§ **Exercise directions**: What you give back from the listing below should be an exact copy of the lines from the one with "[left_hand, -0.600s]" down to the one with "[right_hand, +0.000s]", and it should contain no pictures.

§ **Input data**:
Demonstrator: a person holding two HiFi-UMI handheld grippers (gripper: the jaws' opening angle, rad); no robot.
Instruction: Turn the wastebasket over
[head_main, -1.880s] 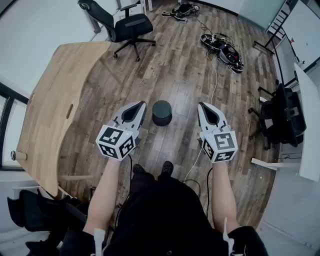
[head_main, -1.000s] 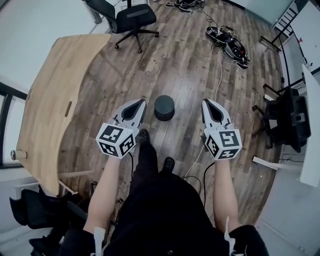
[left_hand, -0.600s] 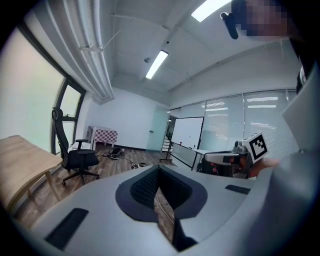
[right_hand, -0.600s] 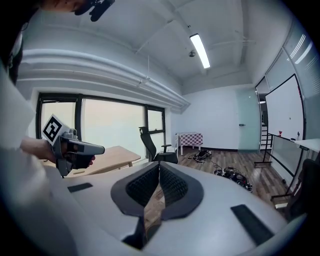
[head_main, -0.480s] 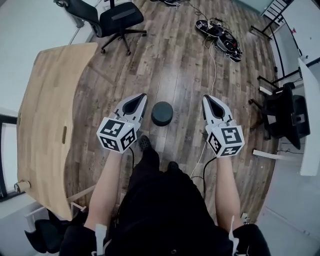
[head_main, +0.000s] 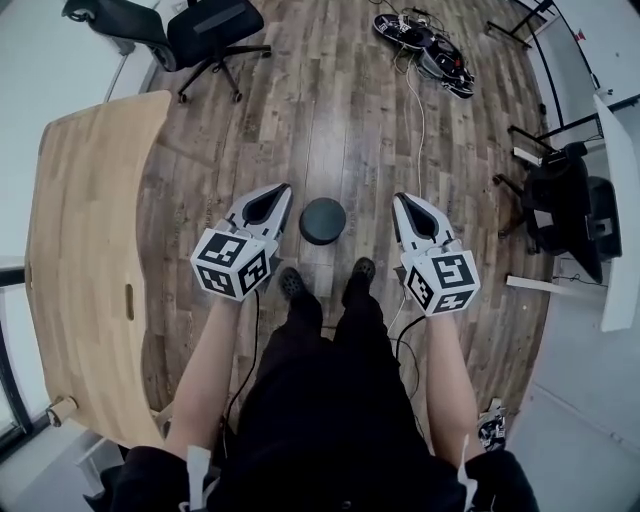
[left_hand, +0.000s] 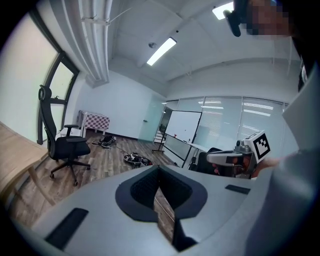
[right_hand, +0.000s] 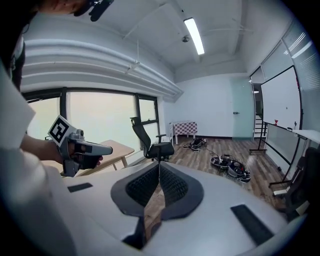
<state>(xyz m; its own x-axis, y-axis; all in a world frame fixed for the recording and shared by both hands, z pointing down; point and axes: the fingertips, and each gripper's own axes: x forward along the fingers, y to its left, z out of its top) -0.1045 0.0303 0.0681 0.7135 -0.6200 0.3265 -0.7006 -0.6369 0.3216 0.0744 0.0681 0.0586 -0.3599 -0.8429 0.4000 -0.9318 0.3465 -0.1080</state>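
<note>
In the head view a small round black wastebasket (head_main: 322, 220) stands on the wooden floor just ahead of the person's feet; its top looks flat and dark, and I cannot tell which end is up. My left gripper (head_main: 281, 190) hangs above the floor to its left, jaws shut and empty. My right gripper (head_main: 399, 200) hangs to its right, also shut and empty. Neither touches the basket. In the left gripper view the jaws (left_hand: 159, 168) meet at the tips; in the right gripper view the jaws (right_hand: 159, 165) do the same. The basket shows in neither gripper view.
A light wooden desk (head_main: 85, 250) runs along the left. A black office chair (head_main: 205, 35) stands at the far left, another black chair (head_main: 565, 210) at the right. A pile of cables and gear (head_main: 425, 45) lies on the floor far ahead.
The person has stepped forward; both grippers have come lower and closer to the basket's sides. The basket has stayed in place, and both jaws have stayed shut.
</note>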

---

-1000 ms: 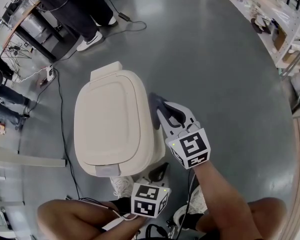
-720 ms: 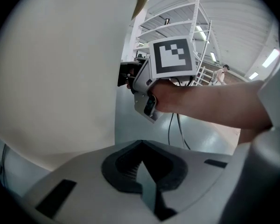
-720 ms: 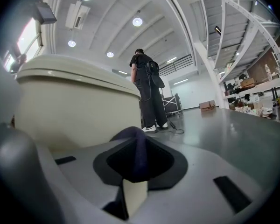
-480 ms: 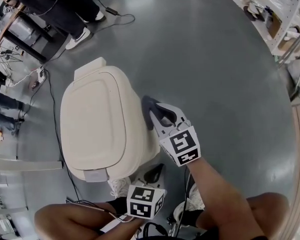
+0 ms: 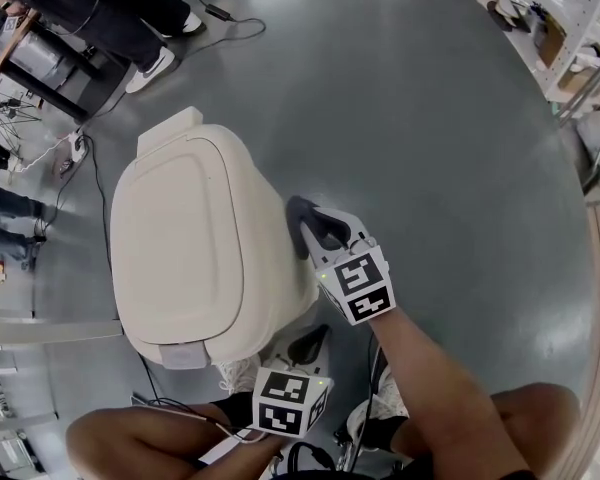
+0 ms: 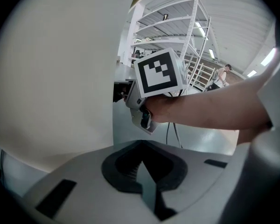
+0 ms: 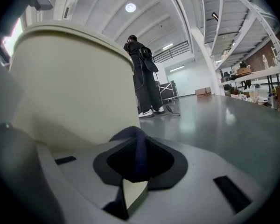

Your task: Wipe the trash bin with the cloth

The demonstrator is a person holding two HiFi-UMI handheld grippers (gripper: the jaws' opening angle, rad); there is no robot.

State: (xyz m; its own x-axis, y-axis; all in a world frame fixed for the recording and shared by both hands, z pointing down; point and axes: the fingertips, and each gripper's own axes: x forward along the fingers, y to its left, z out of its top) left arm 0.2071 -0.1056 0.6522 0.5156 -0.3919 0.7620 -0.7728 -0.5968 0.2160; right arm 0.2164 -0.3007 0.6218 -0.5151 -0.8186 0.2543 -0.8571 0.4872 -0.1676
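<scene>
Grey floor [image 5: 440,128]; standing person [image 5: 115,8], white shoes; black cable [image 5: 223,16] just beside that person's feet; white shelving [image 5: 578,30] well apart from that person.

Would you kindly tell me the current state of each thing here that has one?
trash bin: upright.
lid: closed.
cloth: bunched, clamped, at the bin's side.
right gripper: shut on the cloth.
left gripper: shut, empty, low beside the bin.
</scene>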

§ **Written response**:
[left_hand, -0.600s] 
[right_hand, -0.600s] 
[head_main, -0.480s] 
[head_main, +0.000s] 
[left_hand, +0.000s] 
[right_hand, +0.000s] 

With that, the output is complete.